* WORK TO BE COMPLETED: The answer must consist of every line below that holds the word "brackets".

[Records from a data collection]
- Opening Delimiter -

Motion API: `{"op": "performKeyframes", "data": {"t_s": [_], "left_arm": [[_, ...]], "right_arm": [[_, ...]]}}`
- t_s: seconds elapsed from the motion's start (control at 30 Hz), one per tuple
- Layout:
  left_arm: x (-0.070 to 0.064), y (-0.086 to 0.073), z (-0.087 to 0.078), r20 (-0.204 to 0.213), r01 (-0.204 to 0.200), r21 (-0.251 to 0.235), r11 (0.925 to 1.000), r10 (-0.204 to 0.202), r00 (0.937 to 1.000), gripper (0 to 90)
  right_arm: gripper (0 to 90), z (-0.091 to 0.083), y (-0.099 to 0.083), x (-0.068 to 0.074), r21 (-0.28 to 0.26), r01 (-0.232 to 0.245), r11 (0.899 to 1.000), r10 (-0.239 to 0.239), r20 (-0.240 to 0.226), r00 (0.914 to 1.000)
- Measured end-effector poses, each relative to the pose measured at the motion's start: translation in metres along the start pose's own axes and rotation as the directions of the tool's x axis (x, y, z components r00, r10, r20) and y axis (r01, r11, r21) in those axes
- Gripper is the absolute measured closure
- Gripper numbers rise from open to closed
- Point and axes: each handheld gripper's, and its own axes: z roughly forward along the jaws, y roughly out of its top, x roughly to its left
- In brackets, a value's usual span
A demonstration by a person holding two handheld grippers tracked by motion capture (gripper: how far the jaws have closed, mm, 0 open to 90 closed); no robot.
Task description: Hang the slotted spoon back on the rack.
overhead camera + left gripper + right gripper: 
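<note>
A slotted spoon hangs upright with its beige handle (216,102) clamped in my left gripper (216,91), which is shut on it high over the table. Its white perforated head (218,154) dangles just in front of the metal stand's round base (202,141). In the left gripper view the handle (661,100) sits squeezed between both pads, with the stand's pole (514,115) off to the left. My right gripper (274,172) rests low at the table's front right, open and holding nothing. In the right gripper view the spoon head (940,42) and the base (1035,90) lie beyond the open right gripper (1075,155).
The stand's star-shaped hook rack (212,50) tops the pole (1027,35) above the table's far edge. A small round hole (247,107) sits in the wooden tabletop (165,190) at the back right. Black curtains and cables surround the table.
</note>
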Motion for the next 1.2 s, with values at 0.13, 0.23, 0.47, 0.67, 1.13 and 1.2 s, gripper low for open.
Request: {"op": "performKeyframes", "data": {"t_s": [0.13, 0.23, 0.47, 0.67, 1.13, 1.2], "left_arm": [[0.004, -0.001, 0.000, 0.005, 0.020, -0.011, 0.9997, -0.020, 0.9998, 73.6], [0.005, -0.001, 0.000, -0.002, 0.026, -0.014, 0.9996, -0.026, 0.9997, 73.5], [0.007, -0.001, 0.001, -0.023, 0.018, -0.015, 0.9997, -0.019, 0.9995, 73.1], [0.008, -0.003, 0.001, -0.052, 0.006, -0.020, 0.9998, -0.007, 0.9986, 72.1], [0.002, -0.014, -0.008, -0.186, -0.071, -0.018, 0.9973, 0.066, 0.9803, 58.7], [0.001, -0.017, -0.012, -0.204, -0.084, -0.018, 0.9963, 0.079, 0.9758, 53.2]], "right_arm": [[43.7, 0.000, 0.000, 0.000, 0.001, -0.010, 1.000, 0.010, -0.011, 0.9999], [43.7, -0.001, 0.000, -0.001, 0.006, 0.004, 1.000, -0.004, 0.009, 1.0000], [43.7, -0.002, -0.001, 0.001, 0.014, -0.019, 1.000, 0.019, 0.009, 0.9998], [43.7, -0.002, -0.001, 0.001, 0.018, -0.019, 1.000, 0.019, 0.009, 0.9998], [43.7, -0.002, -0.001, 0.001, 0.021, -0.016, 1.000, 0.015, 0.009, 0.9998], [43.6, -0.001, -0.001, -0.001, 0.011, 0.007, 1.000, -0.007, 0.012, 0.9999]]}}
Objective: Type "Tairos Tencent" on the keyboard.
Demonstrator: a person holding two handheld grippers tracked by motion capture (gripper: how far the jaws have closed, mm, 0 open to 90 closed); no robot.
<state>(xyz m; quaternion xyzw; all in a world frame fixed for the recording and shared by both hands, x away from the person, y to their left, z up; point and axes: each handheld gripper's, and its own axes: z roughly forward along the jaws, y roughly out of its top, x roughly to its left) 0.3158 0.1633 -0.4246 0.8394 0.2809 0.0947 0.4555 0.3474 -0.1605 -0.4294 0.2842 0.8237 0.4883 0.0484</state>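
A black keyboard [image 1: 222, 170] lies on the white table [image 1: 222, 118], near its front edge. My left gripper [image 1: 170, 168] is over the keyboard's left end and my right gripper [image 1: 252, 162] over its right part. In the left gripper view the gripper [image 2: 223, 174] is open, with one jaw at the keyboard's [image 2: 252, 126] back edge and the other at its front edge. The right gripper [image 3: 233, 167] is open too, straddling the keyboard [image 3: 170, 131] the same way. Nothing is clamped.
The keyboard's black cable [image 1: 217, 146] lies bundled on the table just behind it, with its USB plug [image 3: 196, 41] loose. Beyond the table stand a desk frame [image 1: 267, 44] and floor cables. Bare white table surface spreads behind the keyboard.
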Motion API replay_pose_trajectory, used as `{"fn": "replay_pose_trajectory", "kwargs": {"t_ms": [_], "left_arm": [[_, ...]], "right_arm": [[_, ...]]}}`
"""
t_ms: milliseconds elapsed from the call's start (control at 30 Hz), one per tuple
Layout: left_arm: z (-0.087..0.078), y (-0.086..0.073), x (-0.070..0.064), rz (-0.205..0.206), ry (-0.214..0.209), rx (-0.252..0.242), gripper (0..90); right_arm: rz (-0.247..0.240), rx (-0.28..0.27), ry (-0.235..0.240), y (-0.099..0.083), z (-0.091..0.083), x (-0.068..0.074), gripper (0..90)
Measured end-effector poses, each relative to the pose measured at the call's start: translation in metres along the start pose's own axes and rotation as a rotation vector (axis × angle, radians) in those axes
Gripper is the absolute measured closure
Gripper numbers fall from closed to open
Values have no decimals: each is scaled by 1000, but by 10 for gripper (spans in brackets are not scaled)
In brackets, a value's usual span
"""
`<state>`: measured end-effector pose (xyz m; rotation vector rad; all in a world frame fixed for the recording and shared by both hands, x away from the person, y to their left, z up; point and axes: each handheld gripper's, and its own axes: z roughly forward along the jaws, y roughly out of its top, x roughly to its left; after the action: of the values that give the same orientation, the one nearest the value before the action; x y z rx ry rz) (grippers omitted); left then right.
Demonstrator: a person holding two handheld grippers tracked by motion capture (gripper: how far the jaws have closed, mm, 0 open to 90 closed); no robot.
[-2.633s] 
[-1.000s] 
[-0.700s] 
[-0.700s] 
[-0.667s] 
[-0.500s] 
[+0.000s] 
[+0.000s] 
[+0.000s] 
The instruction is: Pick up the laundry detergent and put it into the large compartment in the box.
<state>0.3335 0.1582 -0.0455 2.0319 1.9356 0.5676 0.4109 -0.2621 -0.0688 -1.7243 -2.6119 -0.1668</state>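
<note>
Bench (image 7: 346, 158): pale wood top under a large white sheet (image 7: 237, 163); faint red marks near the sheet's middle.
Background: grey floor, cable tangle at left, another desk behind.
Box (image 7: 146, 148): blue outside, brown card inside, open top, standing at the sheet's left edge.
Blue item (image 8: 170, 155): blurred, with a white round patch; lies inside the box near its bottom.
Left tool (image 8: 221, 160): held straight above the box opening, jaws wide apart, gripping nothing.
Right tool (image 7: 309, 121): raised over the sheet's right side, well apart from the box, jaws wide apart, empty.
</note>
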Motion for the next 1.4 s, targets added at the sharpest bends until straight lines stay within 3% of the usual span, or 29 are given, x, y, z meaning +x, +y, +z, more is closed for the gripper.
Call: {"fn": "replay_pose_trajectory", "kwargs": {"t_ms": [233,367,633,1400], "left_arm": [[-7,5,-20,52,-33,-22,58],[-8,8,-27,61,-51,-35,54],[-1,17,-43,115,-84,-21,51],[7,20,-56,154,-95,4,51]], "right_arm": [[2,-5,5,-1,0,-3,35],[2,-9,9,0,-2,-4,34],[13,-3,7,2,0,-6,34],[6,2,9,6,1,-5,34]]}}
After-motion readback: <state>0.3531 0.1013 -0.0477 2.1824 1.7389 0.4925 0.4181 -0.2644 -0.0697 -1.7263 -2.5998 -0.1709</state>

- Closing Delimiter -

* SOLUTION FOR THIS TASK:
- In brackets, a value's usual span
Values have no decimals: each is scaled by 1000, but by 10 for gripper (spans in brackets are not scaled)
In brackets, a value's usual span

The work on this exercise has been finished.